Data →
☆ ☆ ☆
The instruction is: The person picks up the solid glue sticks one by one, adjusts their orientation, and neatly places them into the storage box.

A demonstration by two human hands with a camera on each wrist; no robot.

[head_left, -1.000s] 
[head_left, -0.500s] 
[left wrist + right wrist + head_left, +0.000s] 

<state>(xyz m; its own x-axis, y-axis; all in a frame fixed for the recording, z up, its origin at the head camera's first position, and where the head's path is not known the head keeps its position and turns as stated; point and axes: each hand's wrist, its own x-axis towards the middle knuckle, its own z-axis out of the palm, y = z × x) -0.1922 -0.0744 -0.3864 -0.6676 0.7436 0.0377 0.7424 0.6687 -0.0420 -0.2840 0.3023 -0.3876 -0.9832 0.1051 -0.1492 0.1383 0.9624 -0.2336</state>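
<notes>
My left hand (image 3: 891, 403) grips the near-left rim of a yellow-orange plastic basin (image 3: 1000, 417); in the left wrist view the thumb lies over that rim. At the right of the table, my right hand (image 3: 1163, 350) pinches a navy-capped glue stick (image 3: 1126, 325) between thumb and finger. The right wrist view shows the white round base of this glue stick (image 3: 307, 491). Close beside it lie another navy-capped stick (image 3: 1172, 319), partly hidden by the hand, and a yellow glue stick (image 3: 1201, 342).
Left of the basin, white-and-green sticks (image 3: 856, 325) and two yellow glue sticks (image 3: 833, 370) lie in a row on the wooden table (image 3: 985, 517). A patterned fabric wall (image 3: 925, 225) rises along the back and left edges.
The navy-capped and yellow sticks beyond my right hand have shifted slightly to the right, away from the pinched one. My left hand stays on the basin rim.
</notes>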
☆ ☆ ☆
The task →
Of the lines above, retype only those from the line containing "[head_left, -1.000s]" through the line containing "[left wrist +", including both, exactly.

Result for this exercise →
[head_left, -1.000s] 
[head_left, -0.500s] 
[left wrist + right wrist + head_left, +0.000s] 

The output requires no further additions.